Seal up the bag, bring the temperature back up to 130-135 (if its steak) and put the steak back in the water for about a half hour. After that, you just throw on your hot cast iron skillet and give the steaks a nice crust. Ready and done!

Ah… so you are talking rewarmed ‘leftovers’ here rather than a time delay between sous vide and finishing.

Dryness in this instance is not a surprise. The steak has been cooked, seared, cut and left to cool, slowly. The searing process causes the tightening of some of the proteins. Slow cooling and exposure to air has caused some drying. Warmed leftover steak can be excused for not being as succulent as it was the first time around.

I buy a number of steaks, season them and cook them on the Sous Vide. Pack them individually in sealed bags and freeze. To serve, if I have time, I take them out of the freezer for a couple of hours and then sear them in butter on fairly high temperature, until they look beautifully browned. It only takes 2 or 3 minutes and they come out beautifully. Brown on the outside and beautifully pink in the middle. My husband tells me they are absolutely delicious. I`ll never know since I am vegetarian, so I have to believe him. Hope it helps.

1 Like

Thanks again, Frank.

Very reassuring, PapaBear. One question for you and other sous viders; where do you keep your equipment? It seems an awful lot of trouble to empty and refill the cooker whether you use the complete unit or the emersion Anova system. I don’t have room to keep it handy on the counter and my wife would kill me if I tried, so every time I decide to cook sous vide it is out with the plastic tub, fill it with water and mount the Anova unit. I’m seriously thinking about the unit Baldwin uses. I like the sideways stack too. Again, my wife comes into play…she is not a very sophisticated food person, but don’t tell her I said that.

I must admit that I’m spoiled. Both my wife and I enjoy cooking, eating and experimenting with new culinary techniques. My Anova immersion cooker in a Coleman “Stacker” cooler rests on a countertop in my garage beside a laundry sink. In summer used water drains into a bucket for the garden, but in winter it drains into the sink. I have considered re-heating the same water, but with 130° water from the tap, it’s cooking immediately.

You are very fortunate. I’ve been trying to talk my wife into trying an Indian restaurant at the RIO in Vegas…no way. Can I borrow your wife?..LOL The dust created by my woodworking hobby in the shop adjacent to my garage would make that impossible for me. I think the free standing all in one cooker might be the answer; just pull one thing out of the pantry and use the Anova as an adjacent cooker when needed.

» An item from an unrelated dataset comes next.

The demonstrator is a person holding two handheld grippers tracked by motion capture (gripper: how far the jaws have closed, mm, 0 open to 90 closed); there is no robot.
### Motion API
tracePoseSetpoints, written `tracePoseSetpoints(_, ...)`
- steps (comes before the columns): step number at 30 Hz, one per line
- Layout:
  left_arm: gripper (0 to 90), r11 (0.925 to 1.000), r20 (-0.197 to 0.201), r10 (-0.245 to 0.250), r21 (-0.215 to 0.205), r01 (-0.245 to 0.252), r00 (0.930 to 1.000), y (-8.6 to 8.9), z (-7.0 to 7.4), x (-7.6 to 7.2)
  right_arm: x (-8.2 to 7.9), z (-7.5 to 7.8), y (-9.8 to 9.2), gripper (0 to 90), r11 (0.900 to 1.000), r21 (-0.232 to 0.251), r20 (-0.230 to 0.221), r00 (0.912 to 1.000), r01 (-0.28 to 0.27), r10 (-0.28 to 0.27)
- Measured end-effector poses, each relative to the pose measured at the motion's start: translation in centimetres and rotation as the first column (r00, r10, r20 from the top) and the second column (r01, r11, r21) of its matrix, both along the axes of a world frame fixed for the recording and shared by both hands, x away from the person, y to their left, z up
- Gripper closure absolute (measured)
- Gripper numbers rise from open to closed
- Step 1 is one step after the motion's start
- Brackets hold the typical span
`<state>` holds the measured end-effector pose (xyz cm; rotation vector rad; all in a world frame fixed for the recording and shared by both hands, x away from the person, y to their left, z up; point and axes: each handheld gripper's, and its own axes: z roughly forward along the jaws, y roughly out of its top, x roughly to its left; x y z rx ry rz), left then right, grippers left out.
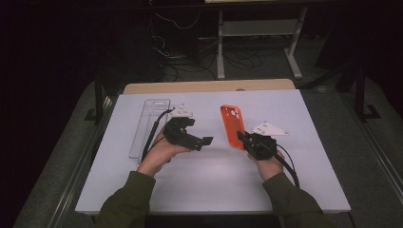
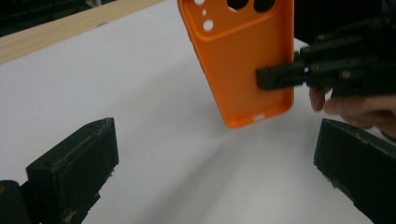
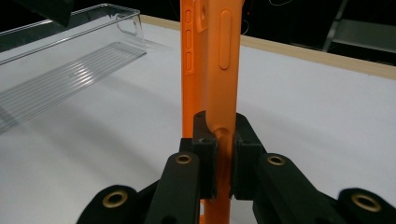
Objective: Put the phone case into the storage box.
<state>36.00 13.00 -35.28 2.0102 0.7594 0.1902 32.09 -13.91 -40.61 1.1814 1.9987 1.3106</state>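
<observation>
A person seated at a white worktop (image 1: 214, 175) holds 1 pair of tongs in each hand. The right tongs (image 1: 243, 137) are clamped on an orange case (image 1: 232, 126), gripping 1 long side wall near its lower end and holding the case tilted up off the worktop, just right of centre in the high view. In the right gripper view the 2 black jaws press on the case wall (image 3: 219, 84) from either side, the case standing edge-on above them with its button cut-outs showing. The left gripper view shows the case's inner face (image 2: 243, 65), camera holes at the top, its lower corner close above the worktop, with the right tongs (image 2: 271, 77) reaching in from the right.

The left tongs (image 1: 202, 142) are spread wide with nothing between the jaws, held level and pointing toward the case, near it but apart. In the left gripper view both jaws sit well apart at the lower corners.

A clear tray (image 1: 149, 126) lies on the worktop behind the left hand (image 1: 159, 154), at the left side.
</observation>
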Motion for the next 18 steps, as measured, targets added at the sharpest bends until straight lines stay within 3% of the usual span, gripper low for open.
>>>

I have a very small kitchen setup and don’t have much bench or cupboard space. Any appliance has to be either multi-function or an utter workhorse. The Anova fits into the second category and gets used at least every second day. For ease of access it sits in a small work hutch that I had made to house my microwave/convection oven. alongside the electric pressure cooker.

But really the APC itself isn’t a difficult thing to store. The cooking bath is a whole other matter.

Since you seem to be cooking relatively small quantities for just yourself and your wife, you can always just use a stockpot you already have in your kitchen, rather than a dedicated sous vide tub.

You are correct about the relatively small amount we cook usually. I know I can use a lot of the “pans” we already have but the routine would be the same…pull out the pot, fill it with water and attach the Anova unit. I am thinking of using our service porch and set the unit on top of the washer which is right next to utility sink, but that would be a problem too…the vibrations of the washer. Another down side, although not of major concern, of using a stock pot or some other pot in the house is that you cannot put a lid on it with the Anova unit attached. But then again, I am sure that the amount of evaporation is minimal. Thanks for your input, Josh.

Evaporation on a long cook can be significant, but in a stock pot one can always cover with cling filmorfoil.

FWIW-- Anova is now peddling a sort of universal lid with a cutout for the unit.

I can’t vouch for the design but looks like it’s better than nothing.